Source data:

'''

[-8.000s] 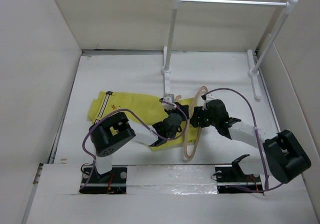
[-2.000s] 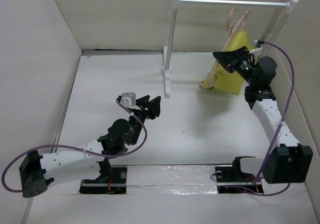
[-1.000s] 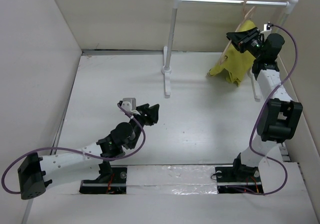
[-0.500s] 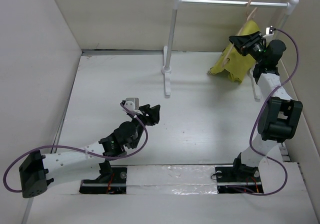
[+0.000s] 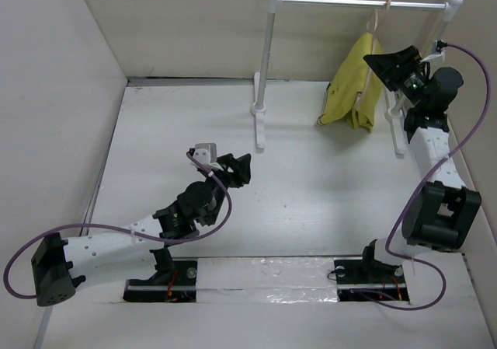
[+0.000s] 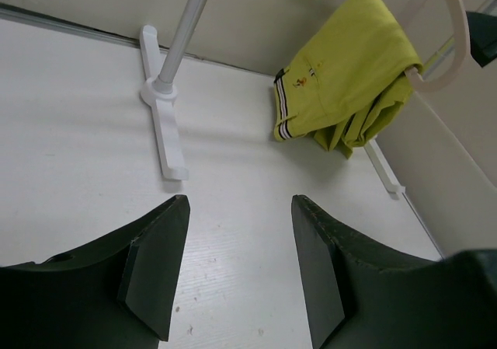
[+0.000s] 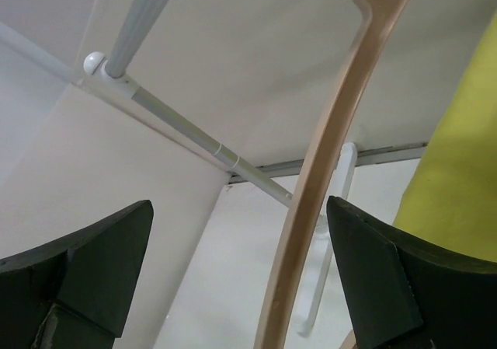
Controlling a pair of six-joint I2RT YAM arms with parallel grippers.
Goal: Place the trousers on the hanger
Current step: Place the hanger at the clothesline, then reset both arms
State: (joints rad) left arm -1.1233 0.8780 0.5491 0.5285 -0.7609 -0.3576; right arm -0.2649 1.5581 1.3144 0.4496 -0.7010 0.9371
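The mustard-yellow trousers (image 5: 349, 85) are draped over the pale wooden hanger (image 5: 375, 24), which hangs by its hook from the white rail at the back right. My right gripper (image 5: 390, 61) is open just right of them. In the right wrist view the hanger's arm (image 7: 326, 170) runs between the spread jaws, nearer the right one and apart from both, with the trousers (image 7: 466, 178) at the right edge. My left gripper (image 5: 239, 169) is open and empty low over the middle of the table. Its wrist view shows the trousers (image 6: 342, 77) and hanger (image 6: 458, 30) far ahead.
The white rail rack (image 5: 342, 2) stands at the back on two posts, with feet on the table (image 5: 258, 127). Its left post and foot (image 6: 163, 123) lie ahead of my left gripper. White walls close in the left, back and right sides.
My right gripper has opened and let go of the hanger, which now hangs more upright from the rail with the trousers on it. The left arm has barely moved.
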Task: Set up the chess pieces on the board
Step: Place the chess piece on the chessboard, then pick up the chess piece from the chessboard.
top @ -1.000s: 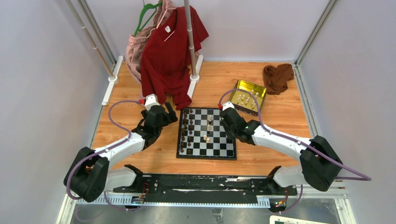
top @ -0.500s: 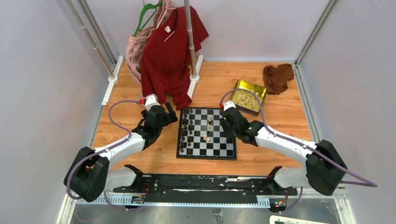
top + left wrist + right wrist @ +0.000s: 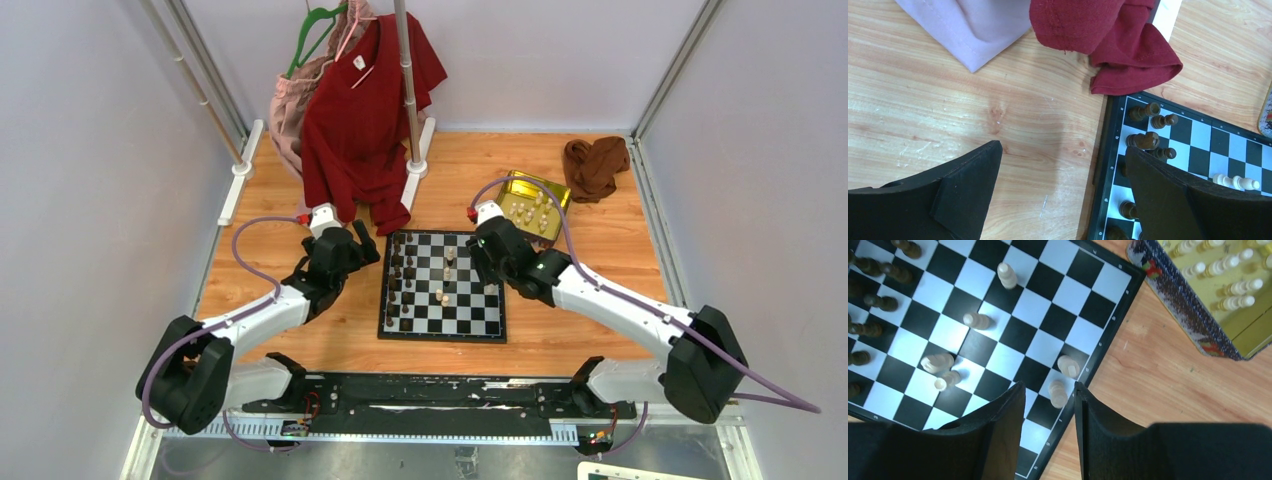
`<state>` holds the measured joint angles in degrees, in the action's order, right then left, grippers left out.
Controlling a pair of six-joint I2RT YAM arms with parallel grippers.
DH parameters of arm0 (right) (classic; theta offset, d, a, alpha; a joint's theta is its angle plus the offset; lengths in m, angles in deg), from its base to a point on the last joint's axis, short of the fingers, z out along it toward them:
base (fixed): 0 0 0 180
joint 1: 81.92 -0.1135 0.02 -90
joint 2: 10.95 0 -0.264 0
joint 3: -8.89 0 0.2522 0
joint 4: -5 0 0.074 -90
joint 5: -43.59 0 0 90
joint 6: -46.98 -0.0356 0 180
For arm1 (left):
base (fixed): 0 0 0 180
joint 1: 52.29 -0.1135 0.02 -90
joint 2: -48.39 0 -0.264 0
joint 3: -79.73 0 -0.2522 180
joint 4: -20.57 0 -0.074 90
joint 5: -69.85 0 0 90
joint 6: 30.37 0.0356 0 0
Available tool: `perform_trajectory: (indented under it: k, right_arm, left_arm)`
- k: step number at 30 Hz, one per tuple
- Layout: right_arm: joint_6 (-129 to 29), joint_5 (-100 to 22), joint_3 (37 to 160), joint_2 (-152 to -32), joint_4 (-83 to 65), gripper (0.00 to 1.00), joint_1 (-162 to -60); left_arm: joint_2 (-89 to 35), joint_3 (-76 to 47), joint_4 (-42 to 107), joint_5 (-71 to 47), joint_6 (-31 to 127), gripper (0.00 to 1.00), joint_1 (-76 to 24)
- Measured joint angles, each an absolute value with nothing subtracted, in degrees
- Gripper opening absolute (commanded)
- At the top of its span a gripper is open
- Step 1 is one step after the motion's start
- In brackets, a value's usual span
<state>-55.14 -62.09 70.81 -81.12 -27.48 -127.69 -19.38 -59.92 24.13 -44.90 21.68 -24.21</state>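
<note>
**Board:** A flat, square, black-and-white checked board [image 3: 474, 318] is laid at the centre of the light wooden table [image 3: 600, 270].

**Dark pieces:** Dark brown turned pieces [image 3: 397, 282] are ranged along the board's 9 o'clock edge.

**Cream pieces:** Of the cream turned pieces [image 3: 977, 320], four are spread over the middle squares. Two are stood by the 3 o'clock edge. More are stored in the open gold rectangular tin [image 3: 512, 182], set at 1 o'clock from the board and apart from it.

**Left gripper** [image 3: 1063, 150]**:** It is positioned over bare wood off the board's 10 o'clock corner. Its jaws are spread wide.

**Right gripper** [image 3: 1048, 388]**:** It is positioned over the board's 3 o'clock edge. Its jaws are parted, and one cream piece is stood between the tips. As far as can be seen, the piece is clear of both pads.

**Shirt:** A red knit shirt [image 3: 370, 110] is hung at 11 o'clock. Its hem is laid just beside the board's corner.

**Garment:** A pale pink garment [image 3: 292, 105] is hung beside the shirt, at its 9 o'clock.

**Cloth:** A crumpled brown cloth [image 3: 595, 165] is placed at 1 o'clock, beyond the tin.
</note>
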Motion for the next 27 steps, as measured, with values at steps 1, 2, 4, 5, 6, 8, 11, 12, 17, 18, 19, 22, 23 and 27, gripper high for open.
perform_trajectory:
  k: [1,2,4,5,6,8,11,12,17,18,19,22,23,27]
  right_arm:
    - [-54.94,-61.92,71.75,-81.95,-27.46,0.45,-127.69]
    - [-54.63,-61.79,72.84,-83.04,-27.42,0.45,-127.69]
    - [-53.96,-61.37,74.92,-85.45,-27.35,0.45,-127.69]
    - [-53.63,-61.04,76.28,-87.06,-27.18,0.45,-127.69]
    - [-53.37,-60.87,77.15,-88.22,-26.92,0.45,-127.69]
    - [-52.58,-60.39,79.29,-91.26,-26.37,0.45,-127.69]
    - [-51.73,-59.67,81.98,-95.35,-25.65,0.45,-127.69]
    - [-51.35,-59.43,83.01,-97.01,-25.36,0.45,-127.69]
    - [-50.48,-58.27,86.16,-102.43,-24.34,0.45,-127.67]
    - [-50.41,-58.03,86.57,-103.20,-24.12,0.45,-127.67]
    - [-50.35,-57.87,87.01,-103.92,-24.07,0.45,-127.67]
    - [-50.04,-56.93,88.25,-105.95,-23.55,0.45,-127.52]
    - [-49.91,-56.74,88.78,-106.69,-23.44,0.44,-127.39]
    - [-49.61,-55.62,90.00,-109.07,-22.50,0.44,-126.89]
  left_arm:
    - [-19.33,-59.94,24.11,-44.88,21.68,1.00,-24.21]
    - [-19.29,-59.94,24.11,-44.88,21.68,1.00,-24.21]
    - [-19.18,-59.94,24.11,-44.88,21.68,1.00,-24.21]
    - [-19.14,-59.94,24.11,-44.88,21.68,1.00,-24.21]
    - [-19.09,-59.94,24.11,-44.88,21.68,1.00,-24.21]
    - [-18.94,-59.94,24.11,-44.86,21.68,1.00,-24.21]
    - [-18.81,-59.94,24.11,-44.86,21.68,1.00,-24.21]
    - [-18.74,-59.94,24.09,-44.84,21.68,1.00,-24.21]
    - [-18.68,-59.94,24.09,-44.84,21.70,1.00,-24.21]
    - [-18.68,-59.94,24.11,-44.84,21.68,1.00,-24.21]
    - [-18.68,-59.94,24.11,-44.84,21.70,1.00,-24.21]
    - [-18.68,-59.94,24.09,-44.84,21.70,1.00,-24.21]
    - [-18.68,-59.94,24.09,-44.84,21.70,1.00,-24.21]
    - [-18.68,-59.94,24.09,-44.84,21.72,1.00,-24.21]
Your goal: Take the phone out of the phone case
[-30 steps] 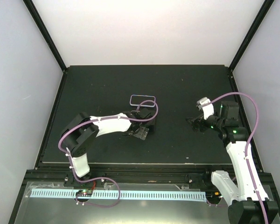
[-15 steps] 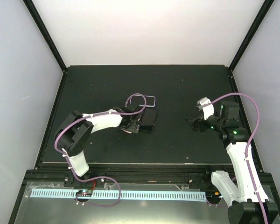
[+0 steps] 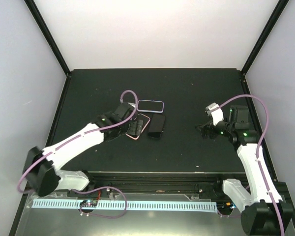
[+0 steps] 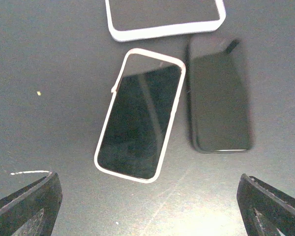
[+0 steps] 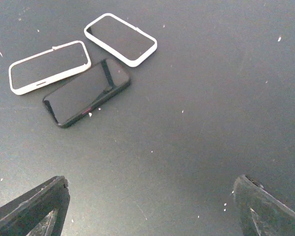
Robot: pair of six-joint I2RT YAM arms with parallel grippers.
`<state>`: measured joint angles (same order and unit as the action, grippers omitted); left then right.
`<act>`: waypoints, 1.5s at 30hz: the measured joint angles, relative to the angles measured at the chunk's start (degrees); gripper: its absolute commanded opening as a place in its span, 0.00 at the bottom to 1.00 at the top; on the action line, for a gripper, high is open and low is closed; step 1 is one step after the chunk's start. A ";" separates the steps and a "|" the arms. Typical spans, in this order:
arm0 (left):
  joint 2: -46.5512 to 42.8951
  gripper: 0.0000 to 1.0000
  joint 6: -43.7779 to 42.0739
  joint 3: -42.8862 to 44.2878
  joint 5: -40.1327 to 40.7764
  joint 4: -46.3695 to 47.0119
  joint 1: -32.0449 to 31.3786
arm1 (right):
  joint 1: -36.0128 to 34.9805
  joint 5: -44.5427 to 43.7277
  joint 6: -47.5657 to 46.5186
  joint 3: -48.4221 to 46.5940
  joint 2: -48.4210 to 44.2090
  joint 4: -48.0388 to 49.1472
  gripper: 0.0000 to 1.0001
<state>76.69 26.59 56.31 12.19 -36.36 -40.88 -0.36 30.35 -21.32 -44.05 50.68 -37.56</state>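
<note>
Three things lie close together at the table's middle. A pale pink phone case (image 4: 102, 140) with a glossy dark phone (image 4: 140, 120) in it lies tilted under my left gripper (image 4: 147, 181). That gripper hovers above it, open, with nothing between its fingers (image 4: 27, 206). A bare black phone (image 4: 219, 96) lies just right of the case. A white case (image 4: 164, 32) lies beyond both; I cannot tell whether it holds anything. From above, the left gripper (image 3: 132, 126) partly covers the pink case (image 3: 144, 125). My right gripper (image 3: 204, 129) hangs open over bare table, well to the right.
The black table (image 3: 187, 93) is walled by white panels at the back and sides. A raised rail (image 3: 152, 173) runs along its near edge. The left arm's purple cable (image 3: 129, 94) loops above the white case. In the right wrist view, all three items sit far at the upper left.
The left arm has stretched out, its elbow dropping to the lower left, and its gripper has shifted up and left. The pink case now shows beneath it. The right arm has barely moved.
</note>
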 measured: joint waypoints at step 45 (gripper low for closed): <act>-34.32 0.99 -9.92 -12.98 15.04 2.58 11.19 | -46.80 -44.26 8.74 -42.60 69.00 2.78 1.00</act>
<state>42.37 16.67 43.33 27.22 -33.78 -29.69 -47.16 -13.91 -12.58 -86.65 119.68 -34.79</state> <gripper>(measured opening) 0.990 0.996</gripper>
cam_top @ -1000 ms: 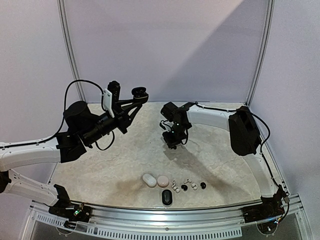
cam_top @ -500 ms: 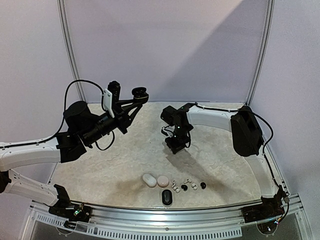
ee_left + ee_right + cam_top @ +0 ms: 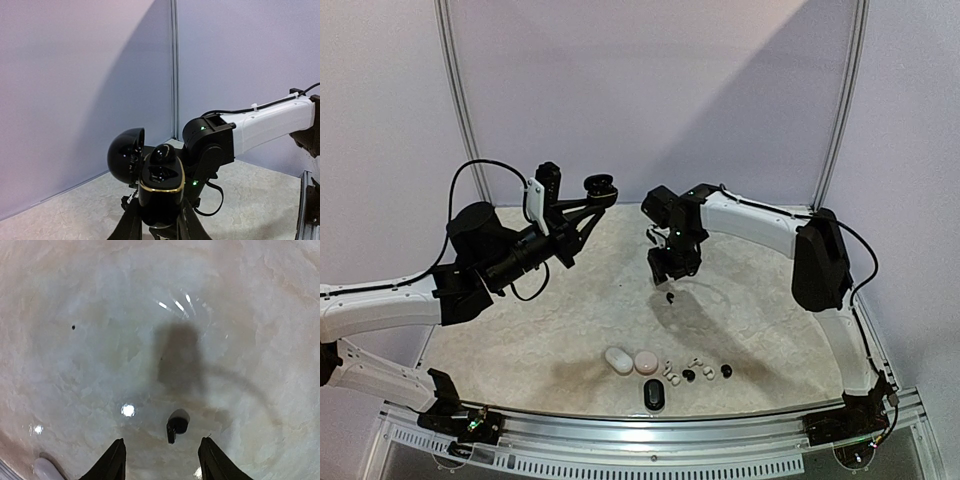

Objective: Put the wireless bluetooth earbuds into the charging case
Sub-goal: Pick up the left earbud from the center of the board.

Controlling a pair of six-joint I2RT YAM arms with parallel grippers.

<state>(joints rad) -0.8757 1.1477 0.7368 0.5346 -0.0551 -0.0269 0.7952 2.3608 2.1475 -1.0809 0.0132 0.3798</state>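
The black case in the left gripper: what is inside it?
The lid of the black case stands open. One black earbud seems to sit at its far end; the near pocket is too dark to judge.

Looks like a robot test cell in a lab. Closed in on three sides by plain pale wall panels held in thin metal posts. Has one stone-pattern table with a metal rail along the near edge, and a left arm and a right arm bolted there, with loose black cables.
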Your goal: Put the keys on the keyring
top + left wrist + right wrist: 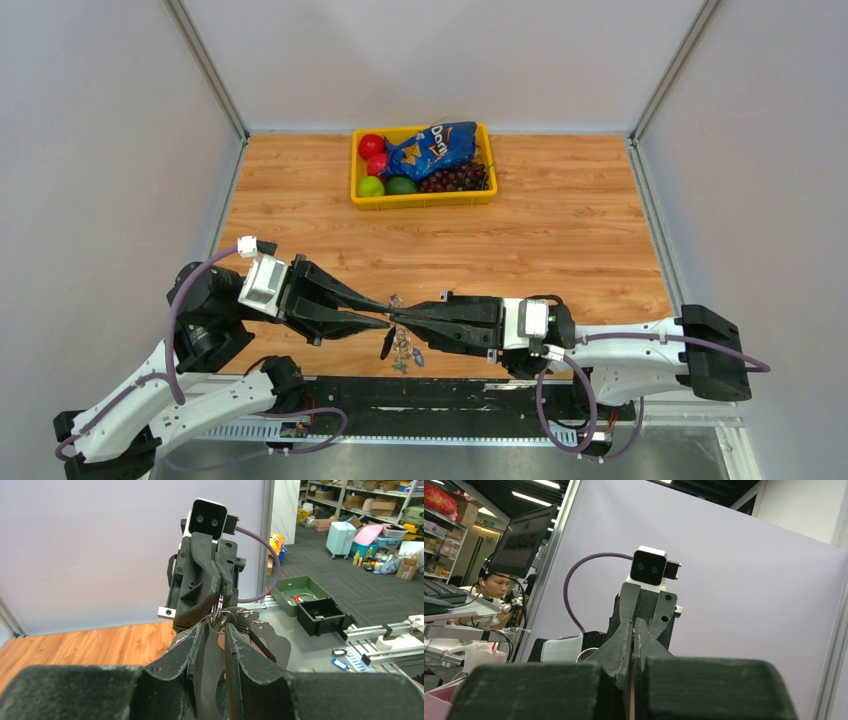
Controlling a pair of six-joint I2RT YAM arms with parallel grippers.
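Two robot arms meet tip to tip above the near edge of a wooden table. The right gripper (400, 319) is clenched on the silvery keyring (260, 632), held in the air. The left gripper (384, 313) stands partly apart at the ring; whether it grips is unclear. The keys (401, 348) dangle just below. Risk: a misaligned pull could twist the ring free and drop everything.

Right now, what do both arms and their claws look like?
The left arm and right arm have white links with black joints. The left claw and right claw are black with long tapering fingers. A purple cable loops along each, and a white camera tops each wrist.
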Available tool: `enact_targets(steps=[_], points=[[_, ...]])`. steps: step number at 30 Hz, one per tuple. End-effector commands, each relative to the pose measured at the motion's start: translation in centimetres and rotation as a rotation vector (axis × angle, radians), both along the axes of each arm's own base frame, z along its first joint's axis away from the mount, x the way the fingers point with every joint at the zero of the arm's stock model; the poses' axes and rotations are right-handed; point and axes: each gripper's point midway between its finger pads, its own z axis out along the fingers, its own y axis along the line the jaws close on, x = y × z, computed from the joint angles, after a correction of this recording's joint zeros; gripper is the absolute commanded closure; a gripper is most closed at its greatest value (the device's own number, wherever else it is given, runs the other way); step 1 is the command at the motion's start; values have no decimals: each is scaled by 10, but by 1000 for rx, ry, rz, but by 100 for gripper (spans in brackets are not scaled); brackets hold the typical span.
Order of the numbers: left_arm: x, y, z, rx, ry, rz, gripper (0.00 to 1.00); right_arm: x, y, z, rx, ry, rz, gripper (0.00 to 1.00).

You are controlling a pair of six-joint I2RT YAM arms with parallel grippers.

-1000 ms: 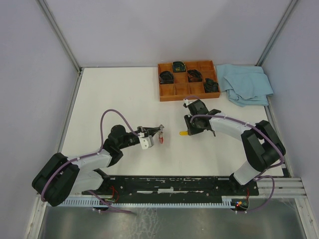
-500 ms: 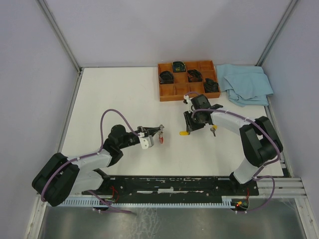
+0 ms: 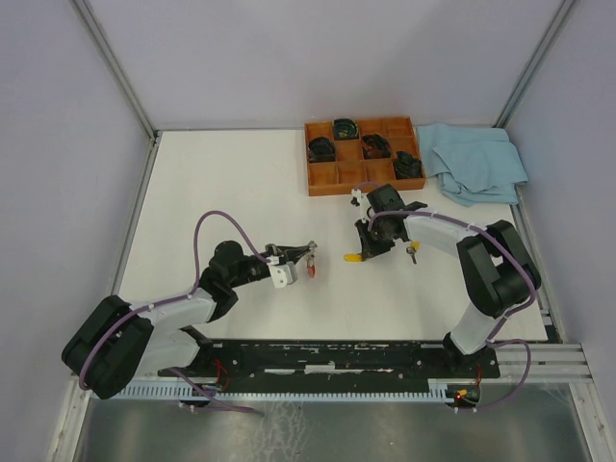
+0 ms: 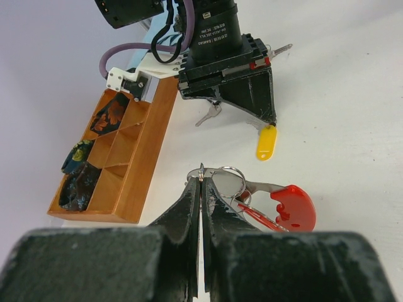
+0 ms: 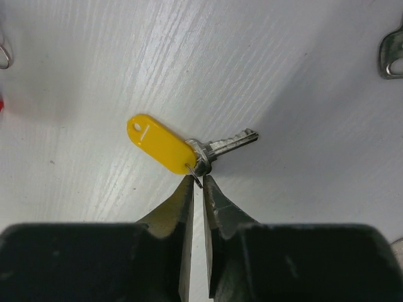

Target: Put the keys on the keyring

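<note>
My left gripper is shut on the thin silver keyring, held just above the table. A red band and a red-capped key hang from that ring. In the top view this gripper is left of centre. A yellow-capped key lies flat on the table, blade pointing right. My right gripper has its tips pinched on the small wire loop at the key's head. From above, the right gripper is right beside the yellow key.
A wooden compartment tray with dark bundles stands at the back, with a blue cloth to its right. A plain silver key lies just right of my right gripper. A silver metal clip lies farther off.
My right gripper's jaws have narrowed onto the yellow key's small loop, and its wrist has shifted slightly. The left gripper and the keyring have stayed still.
</note>
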Motion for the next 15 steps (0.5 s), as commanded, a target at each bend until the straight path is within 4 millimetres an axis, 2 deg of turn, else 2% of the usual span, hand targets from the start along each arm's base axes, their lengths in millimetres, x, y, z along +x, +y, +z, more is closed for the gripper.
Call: enact_targets(steps=[1, 8, 15], points=[[3, -4, 23, -34, -59, -19, 97, 10, 9, 20, 42, -44, 20, 84], [3, -5, 23, -34, -56, -22, 97, 10, 10, 22, 46, -40, 21, 89], [3, -5, 22, -33, -54, -23, 97, 11, 15, 23, 70, -29, 28, 89]])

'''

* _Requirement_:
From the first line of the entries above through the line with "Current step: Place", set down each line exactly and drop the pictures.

* _Result below_:
[-8.000s] 
[-2.000s] 
[-1.000s] 
[-0.500s] 
[+0.000s] 
[+0.000s] 
[+0.000s] 
Controlling a pair of six-joint I2RT YAM arms with parallel grippers.
Goal: Place the trousers on the hanger
Current step: Place the hanger at the clothesline, then reset both arms

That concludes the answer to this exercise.